## TASK REQUIREMENTS
The result should be an exact copy of the data, free of pictures.

## GIVEN MATERIAL
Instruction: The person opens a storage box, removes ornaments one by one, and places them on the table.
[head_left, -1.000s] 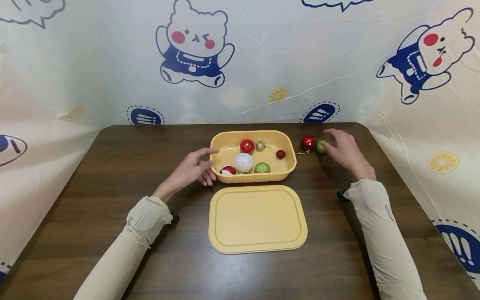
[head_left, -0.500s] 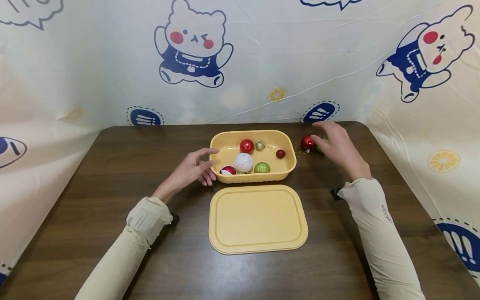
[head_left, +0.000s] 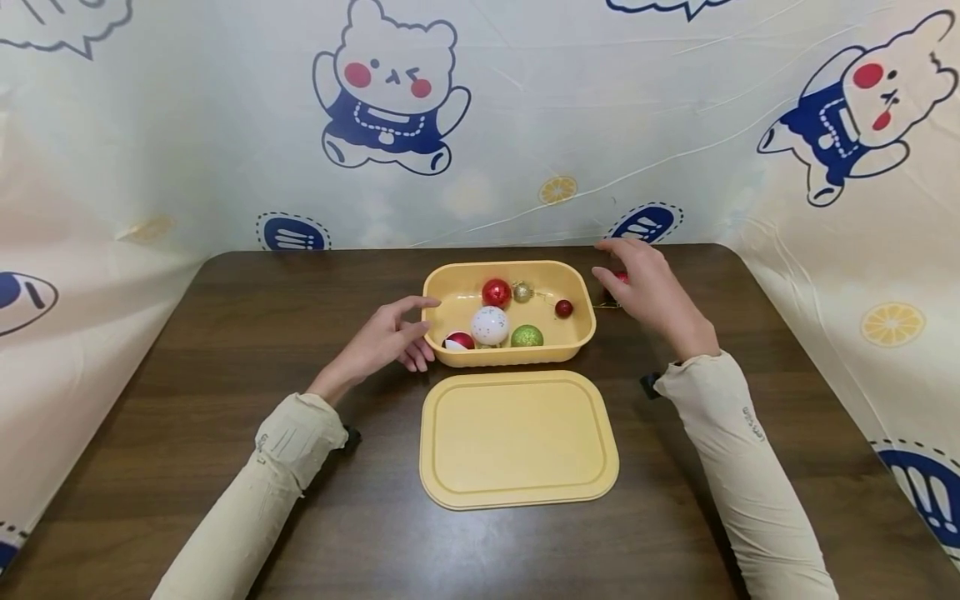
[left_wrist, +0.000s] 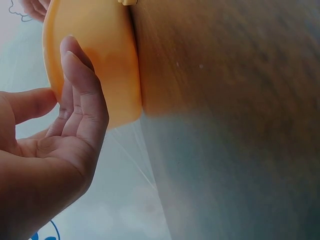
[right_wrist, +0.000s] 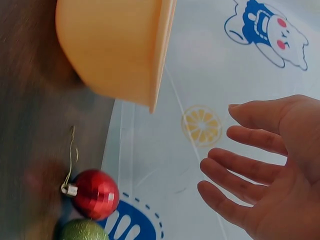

## RESULT OF THIS EXERCISE
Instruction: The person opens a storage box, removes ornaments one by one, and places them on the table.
[head_left, -1.000s] 
[head_left, -0.500s] 
[head_left, +0.000s] 
[left_wrist, +0.000s] 
[right_wrist, +0.000s] 

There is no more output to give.